*What you have to do*
Write out the stretch of lines below that begins at the line with "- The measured" and ends at the line with "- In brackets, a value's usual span", including both, exactly as given and nothing more.

(Items listed in a dataset)
——

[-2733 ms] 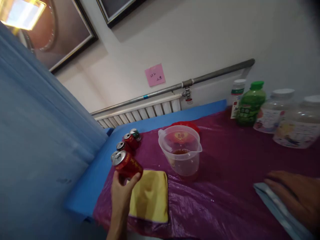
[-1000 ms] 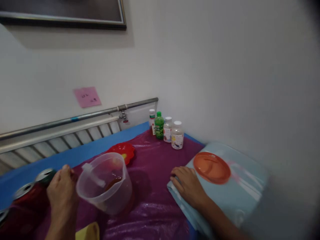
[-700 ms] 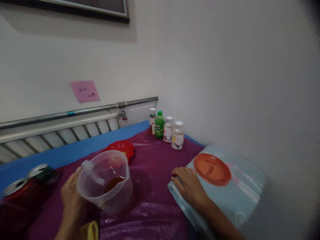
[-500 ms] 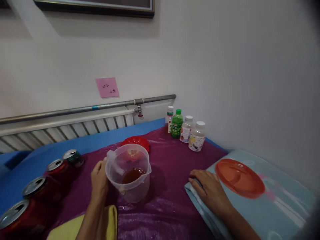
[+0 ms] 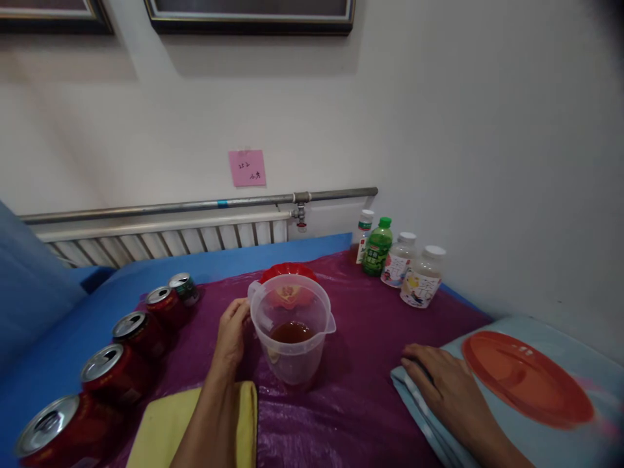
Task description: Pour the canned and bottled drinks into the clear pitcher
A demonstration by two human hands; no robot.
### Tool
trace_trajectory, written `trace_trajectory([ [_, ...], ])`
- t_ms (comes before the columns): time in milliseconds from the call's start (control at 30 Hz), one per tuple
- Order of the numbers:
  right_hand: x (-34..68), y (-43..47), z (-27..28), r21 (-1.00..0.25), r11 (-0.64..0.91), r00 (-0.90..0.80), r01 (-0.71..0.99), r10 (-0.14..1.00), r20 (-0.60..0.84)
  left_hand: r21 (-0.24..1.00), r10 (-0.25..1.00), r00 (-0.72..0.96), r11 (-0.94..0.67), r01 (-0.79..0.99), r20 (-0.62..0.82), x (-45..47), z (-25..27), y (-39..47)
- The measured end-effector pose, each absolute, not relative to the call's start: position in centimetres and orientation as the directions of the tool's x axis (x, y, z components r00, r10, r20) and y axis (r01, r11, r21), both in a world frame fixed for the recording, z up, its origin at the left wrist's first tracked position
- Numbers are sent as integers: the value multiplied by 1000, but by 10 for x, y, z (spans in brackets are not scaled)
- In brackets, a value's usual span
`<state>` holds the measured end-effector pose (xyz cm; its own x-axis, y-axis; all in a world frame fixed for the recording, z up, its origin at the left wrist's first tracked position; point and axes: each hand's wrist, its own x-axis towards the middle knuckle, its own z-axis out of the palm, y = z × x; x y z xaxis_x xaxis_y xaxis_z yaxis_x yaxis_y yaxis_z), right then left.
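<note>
Since a moment ago the left hand (image 5: 233,328) has closed on the jug (image 5: 291,331) handle, looks wrapped around it. Jug's upright mid-counter, just right of that grip; right hand (image 5: 446,383) lies flat, farther off.

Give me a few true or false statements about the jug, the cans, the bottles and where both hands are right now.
1. The left hand grips the clear jug by its handle. True.
2. The jug is empty. False: brown liquid sits in its bottom.
3. The right hand rests on the light blue tray. True.
4. The cans stand beside the bottles. False: cans are far left, bottles back right by the wall.
</note>
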<state>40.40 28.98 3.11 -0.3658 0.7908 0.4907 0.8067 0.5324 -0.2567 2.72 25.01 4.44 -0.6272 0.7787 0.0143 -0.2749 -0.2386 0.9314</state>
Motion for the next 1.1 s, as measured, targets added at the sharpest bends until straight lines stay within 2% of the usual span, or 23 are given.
trace_trajectory([
  [233, 407, 293, 26, -239, 541, -381, 806, 784, 490, 852, 841, -540, -307, -424, 34, 26, 56, 244],
  [500, 407, 294, 23, -295, 487, -340, 822, 836, 431, 802, 879, -473, -321, -504, 55, 38, 64, 241],
  [833, 409, 296, 22, -306, 485, -341, 819, 841, 420, 738, 910, -405, -218, -638, -82, 34, 52, 260],
  [1100, 407, 294, 26, -302, 484, -347, 821, 844, 408, 713, 899, -434, -265, -649, -61, 36, 57, 255],
])
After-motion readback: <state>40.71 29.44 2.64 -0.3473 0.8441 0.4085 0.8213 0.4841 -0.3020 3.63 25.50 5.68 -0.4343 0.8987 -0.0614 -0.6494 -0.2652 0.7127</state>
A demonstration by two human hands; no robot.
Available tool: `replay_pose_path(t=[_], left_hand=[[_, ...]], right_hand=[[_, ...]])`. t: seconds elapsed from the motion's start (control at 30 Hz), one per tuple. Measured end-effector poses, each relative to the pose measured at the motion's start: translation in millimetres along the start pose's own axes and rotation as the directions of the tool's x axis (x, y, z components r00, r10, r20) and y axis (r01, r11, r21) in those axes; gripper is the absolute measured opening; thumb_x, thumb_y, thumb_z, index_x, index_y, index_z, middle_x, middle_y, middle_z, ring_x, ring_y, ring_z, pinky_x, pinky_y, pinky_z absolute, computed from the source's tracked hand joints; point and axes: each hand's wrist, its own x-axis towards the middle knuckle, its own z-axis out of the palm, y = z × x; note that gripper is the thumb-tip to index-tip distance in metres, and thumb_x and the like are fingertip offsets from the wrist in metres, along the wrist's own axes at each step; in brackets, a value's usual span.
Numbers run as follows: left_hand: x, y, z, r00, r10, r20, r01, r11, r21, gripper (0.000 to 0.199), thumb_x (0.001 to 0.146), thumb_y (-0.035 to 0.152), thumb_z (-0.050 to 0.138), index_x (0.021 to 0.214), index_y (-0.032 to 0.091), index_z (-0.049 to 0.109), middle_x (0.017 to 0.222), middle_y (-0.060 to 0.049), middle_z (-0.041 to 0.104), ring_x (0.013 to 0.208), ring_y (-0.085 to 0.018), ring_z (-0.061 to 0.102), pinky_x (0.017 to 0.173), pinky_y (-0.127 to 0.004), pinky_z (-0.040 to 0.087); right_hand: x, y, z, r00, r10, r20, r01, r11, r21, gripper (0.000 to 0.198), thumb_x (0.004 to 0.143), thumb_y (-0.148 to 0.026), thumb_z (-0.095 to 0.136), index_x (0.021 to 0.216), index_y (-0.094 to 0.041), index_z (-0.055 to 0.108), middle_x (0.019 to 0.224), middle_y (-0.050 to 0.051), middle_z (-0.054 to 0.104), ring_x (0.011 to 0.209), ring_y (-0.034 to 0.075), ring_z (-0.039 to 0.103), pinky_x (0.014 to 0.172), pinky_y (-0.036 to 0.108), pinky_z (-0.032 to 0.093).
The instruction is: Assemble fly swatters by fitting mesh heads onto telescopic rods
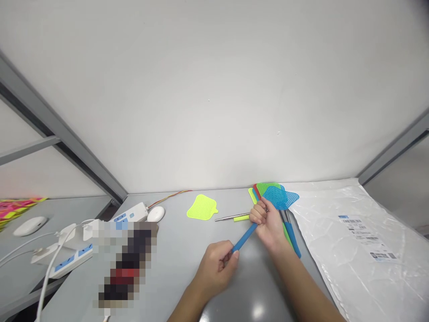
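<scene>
Both hands are on one blue fly swatter [246, 237], slanted above the grey table. My left hand [216, 266] is closed around the lower end of its handle. Further up, my right hand [266, 223] wraps it in a fist, hiding the part below the head. A blue mesh head [280, 197] shows just beyond the right thumb. Behind that hand lies a pile of swatters with green [268, 186], red and blue heads. Left of it rest a loose yellow swatter head [202, 208], a thin metal rod [231, 217] and a yellow handle [241, 218].
A white plastic mailer bag [362, 241] with a label covers the table's right side. On the left are a power strip [70, 261] with plugs and cables, a round white device [156, 213] and a pixelated dark object [129, 264]. A pale wall [214, 98] rises behind.
</scene>
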Motion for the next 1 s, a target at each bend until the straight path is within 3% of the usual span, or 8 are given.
replay_pose_path(t=[0.13,0.3,0.43,0.53,0.6,0.73,0.83,1.0], left_hand=[[1.5,-2.6,2.9,0.997,0.062,-0.04,-0.059,0.996,0.071,0.034,0.089,0.029,0.046,0.062,0.02,0.027,0.058,0.003,0.033,0.053,-0.011,0.032,0.053,-0.026,0.024],[2.8,-9.3,10.8,0.989,0.144,-0.039,-0.138,0.983,0.118,0.028,0.086,0.026,0.048,0.064,0.02,0.03,0.059,0.003,0.035,0.054,-0.011,0.033,0.054,-0.025,0.025],[-0.3,-13.7,12.9,0.985,0.174,-0.011,-0.171,0.979,0.108,0.03,0.084,0.028,0.049,0.062,0.02,0.031,0.053,0.004,0.035,0.051,-0.01,0.032,0.052,-0.025,0.023],[-2.1,-13.9,9.4,0.975,0.22,-0.032,-0.217,0.973,0.083,0.031,0.088,0.029,0.043,0.06,0.019,0.031,0.054,0.003,0.035,0.053,-0.011,0.034,0.054,-0.026,0.024],[-2.3,-13.8,6.2,0.966,0.237,-0.106,-0.232,0.971,0.056,0.033,0.091,0.028,0.036,0.06,0.019,0.032,0.055,0.002,0.035,0.054,-0.012,0.035,0.056,-0.027,0.026],[-0.5,-13.1,-1.1,0.945,0.065,-0.32,-0.105,0.988,-0.11,0.038,0.096,0.031,0.028,0.064,0.018,0.043,0.059,0.0,0.042,0.056,-0.012,0.039,0.058,-0.026,0.03],[2.6,-10.3,-8.4,0.881,-0.137,-0.453,-0.003,0.955,-0.295,0.037,0.096,0.038,0.031,0.077,0.018,0.055,0.067,-0.001,0.047,0.062,-0.014,0.043,0.06,-0.026,0.034],[8.1,-6.1,-19.3,0.844,-0.291,-0.45,0.002,0.841,-0.54,0.041,0.092,0.048,0.038,0.095,0.018,0.064,0.078,-0.004,0.053,0.068,-0.015,0.049,0.063,-0.025,0.039]], right_hand=[[-4.9,4.4,8.7,0.997,0.008,0.078,-0.005,0.999,-0.043,0.031,0.087,-0.037,0.056,0.067,-0.02,0.038,0.05,-0.011,0.023,0.041,0.005,0.023,0.04,0.016,0.028],[-24.6,45.7,20.8,0.992,0.03,0.125,0.001,0.97,-0.245,0.028,0.087,-0.047,0.054,0.078,-0.021,0.046,0.056,-0.007,0.037,0.049,0.008,0.038,0.051,0.022,0.038],[-36.8,72.8,18.3,0.988,0.078,0.134,-0.009,0.889,-0.457,0.033,0.089,-0.051,0.05,0.074,-0.021,0.046,0.051,-0.009,0.033,0.043,0.006,0.03,0.048,0.022,0.035],[-38.3,70.1,15.4,0.984,0.062,0.167,0.036,0.847,-0.53,0.035,0.09,-0.052,0.045,0.074,-0.02,0.046,0.048,-0.011,0.028,0.041,0.005,0.022,0.051,0.022,0.037],[-37.6,63.0,14.7,0.978,0.051,0.202,0.077,0.811,-0.58,0.038,0.092,-0.054,0.041,0.074,-0.02,0.047,0.045,-0.012,0.025,0.04,0.005,0.021,0.055,0.024,0.041],[-36.9,55.8,13.5,0.955,0.095,0.281,0.122,0.736,-0.666,0.042,0.093,-0.056,0.036,0.079,-0.02,0.051,0.042,-0.012,0.026,0.034,0.005,0.022,0.051,0.024,0.042],[-38.5,61.1,11.5,0.92,0.207,0.332,0.08,0.73,-0.679,0.041,0.092,-0.055,0.036,0.085,-0.019,0.053,0.042,-0.013,0.027,0.031,0.005,0.02,0.048,0.025,0.043],[-45.9,77.6,6.6,0.863,0.372,0.343,-0.001,0.679,-0.734,0.037,0.093,-0.051,0.038,0.087,-0.018,0.054,0.043,-0.013,0.031,0.029,0.005,0.022,0.047,0.027,0.045]])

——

*Worked solution*
- The measured end-effector pose, each absolute, not relative to the call's start: position in centimetres and orientation as the directions of the tool's x axis (x, y, z components r00, r10, r20) and y axis (r01, r11, r21), both in a world frame fixed for the recording, z up, its origin at the left wrist's first tracked position
- Numbers are sent as integers: the value multiplied by 1000, but by 10 for x, y, z (spans in brackets are not scaled)
- In brackets, a value's usual span

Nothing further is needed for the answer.